I hope you will go out and let stories, that is life, happen to you, and that you will work with these stories… water them with your blood and tears and your laughter till they bloom, till you yourself burst into bloom.― Clarissa Pinkola Estés, Women Who Run With the Wolves: Myths and Stories of the Wild Woman Archetype
Last week, we started the story ‘Vasalisa,’ a Russian and global folktale. In the story, Vasalisa loses her mother and receives a doll to keep her pocket. The doll, her mother’s dying gift, is supposed to lead her in her mother’s absence. Through a series of misfortunes, she is alone in the woods in search of fire. She can only seek help from the witch Baba Yaga to rekindle her home hearth. But Baba Yaga is a dangerous character who tests Vasalisa at the constant threat of death.
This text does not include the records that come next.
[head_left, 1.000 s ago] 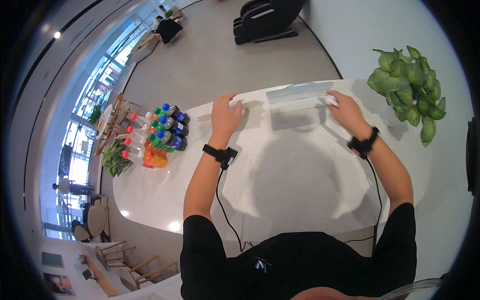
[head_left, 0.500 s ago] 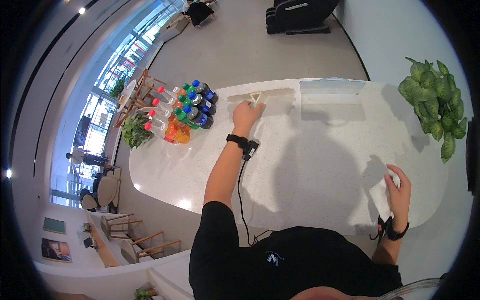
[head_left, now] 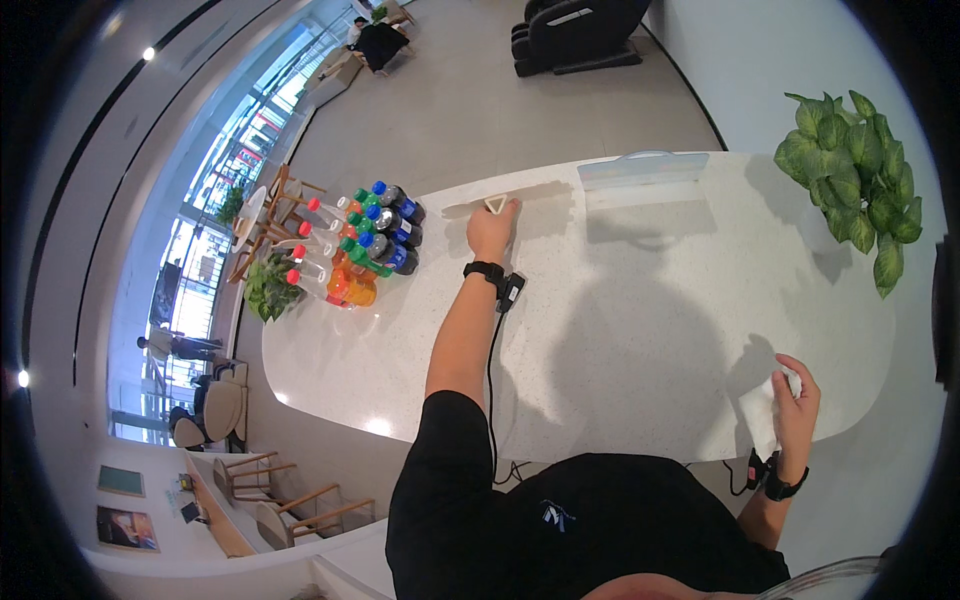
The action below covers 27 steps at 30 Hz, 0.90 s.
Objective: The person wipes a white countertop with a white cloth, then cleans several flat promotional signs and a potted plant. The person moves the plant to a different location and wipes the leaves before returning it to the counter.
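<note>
My left hand [head_left: 489, 236] reaches to the far side of the white speckled table [head_left: 420, 340]. Its fingers are closed around a small cream triangular frame [head_left: 497, 205], whose lower part the hand hides. At the near right, my right hand [head_left: 797, 405] grips a crumpled white tissue [head_left: 761, 416], which hangs from the fingers beside the table edge. Left of my left hand stands a cluster of drink bottles [head_left: 391, 253] with red, green and blue caps; dark and orange drinks show in several of them.
A pale see-through panel [head_left: 645, 172] stands along the far edge. A leafy plant [head_left: 850, 165] is at the far right, and another plant [head_left: 268, 287] sits behind the bottles. A black cable [head_left: 492, 400] runs from my left wrist. Beyond are chairs and a black massage chair [head_left: 580, 32].
The whole view has shifted slightly. The triangular frame now sits lower, between the fingers of my left hand. My right hand still has the tissue.
</note>
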Each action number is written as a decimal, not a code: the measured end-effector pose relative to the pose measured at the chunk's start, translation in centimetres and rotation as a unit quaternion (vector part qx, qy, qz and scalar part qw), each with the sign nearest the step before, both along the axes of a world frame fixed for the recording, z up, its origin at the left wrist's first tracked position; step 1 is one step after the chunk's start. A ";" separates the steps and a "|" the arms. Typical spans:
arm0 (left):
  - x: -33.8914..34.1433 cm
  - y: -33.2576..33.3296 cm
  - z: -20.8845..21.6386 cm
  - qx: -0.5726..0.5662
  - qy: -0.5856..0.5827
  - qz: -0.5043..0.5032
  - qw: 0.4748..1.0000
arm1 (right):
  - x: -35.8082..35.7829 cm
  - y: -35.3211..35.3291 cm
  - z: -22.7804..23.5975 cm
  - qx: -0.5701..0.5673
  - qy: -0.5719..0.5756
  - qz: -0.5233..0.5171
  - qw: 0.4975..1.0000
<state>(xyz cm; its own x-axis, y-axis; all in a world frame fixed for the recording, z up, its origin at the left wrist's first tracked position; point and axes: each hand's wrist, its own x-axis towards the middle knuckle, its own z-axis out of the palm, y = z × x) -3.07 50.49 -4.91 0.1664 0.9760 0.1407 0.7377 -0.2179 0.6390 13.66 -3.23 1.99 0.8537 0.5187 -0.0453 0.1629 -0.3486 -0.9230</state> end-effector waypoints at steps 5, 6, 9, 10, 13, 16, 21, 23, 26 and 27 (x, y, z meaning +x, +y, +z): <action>0.5 -0.4 0.3 0.008 0.013 0.026 1.000 | -0.3 0.7 -0.5 -0.004 0.003 0.034 0.999; 0.6 -0.5 0.4 0.009 0.014 0.027 0.999 | -0.4 0.8 -0.4 -0.005 0.001 0.035 0.999; 0.8 -0.5 0.1 0.037 -0.005 0.029 0.999 | -0.4 1.0 -0.3 -0.007 -0.004 0.037 0.999; 0.7 -0.5 0.0 0.042 0.005 0.029 0.999 | -0.3 0.9 -0.5 -0.008 -0.005 0.037 0.999; 0.8 -0.6 0.2 0.069 0.024 0.023 0.997 | -0.1 1.3 -0.6 -0.006 -0.013 0.037 0.999; 0.3 -1.4 1.2 0.103 0.027 -0.008 0.994 | 0.1 1.5 -0.8 -0.010 -0.020 0.043 0.999; -2.3 -6.6 6.9 0.091 -0.026 -0.120 0.988 | -0.1 3.0 0.3 -0.002 -0.018 0.068 0.997; -2.8 -11.0 10.1 -0.005 -0.040 -0.180 0.983 | -0.4 4.4 0.8 0.006 -0.035 0.084 0.996; -3.6 -17.7 13.0 -0.102 -0.037 -0.257 0.960 | -2.4 8.2 4.3 0.057 -0.084 0.162 0.982; -3.9 -19.7 13.6 -0.123 -0.036 -0.279 0.951 | -3.0 9.0 5.1 0.111 -0.113 0.192 0.968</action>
<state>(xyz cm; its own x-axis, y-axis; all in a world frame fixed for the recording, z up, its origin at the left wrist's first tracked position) -6.93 30.78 8.66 0.6678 0.7427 -0.0503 0.5026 -0.4000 0.7664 10.67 5.79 7.08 0.5705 0.7758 0.2693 0.4482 -0.0194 -0.8937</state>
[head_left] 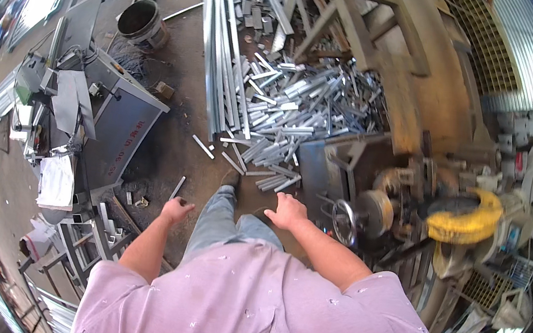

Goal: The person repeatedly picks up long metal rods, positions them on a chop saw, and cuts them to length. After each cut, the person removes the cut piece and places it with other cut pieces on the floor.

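A person in a pale lilac shirt (259, 310) and blue jeans stands on the dirt floor (167, 138) of a metal workshop, seen from above. Both bare arms hang forward. The left hand (175, 210), at about 7 o'clock from the picture's centre, holds nothing; its fingers are loosely curled and narrow. The right hand (288, 211), just below centre, is also free, its fingers spread fairly wide, close to the grey metal edge of a cutting machine (321, 168).

Ahead of the feet, at 12 o'clock, lies a heap of short cut aluminium pieces (295, 115), with a bundle of long aluminium bars (219, 42) running up its left side. A dark round bucket (141, 20) stands at 11 o'clock; what is in it cannot be made out. At 9 o'clock sits a grey machine desk (122, 128) carrying sheets and tools. At 3 o'clock is a saw with a yellow guard (468, 221).
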Motion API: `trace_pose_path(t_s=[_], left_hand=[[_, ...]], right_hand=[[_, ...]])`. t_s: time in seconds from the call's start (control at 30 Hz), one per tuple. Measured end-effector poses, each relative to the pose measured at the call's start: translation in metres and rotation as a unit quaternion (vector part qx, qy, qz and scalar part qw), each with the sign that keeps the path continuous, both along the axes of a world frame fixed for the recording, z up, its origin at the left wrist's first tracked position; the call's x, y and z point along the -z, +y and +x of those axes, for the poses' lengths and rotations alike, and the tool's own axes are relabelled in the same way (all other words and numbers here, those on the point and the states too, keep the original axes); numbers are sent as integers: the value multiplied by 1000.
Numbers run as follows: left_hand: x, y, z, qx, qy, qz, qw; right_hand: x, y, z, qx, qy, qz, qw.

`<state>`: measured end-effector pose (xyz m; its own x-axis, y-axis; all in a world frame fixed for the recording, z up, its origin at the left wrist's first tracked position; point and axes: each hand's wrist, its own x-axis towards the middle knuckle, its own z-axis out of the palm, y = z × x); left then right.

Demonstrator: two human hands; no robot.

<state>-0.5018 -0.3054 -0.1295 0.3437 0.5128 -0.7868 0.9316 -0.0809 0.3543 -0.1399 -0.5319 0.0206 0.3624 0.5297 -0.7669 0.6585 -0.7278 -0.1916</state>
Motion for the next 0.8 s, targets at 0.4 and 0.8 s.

With the help of her doll, whose voice indeed guides her throughout the story, she passes all the tests and returns home with fire, burning up her enemies and lighting her home.
In her book Women Who Run with the Wolves, Clarissa Pinkola Estes describes how this little doll is the carrier of the inner voice, the intuition that guides someone when they are positively lost and without a clear path in sight. That’s the situation that Vasalisa is in throughout the story and each of us, I’m sure, can relate to this.
Once, a long time ago, I had a strange and wonderful teacher who gave me a book I could not understand. I spent three hours getting through 16 pages. I went to him and said, “I do not understand this.” And completely unruffled, he replied, “I didn’t intend you to. This was intended to initiate you in the material.” He was planting seeds for a place my mind would someday travel to and cultivate when I was ready.
That’s what I believe this little voice does. Somewhere inside you, a voice plants the seed and you are self-initiated into the next step of your journey. It takes a great deal of self-trust to follow that voice when you don’t know where it’s coming from or quite where it will lead–one must live the with hope that it will guide you from the woods.
And one step further, if it were possible, I wanted this experience for our writing group: to initiate us all in the idea that there was a trustworthy voice inside each of us to guide us out of the woods and further into the people we could become. When I first read ‘Vasalisa,’ the idea that I could 1) trust myself and 2) that that self-trust could be articulated in an audible inner voice was revelatory. I didn’t expect to change minds; I just put the story on the table with hope. I hoped each of us would listen, then catch fire.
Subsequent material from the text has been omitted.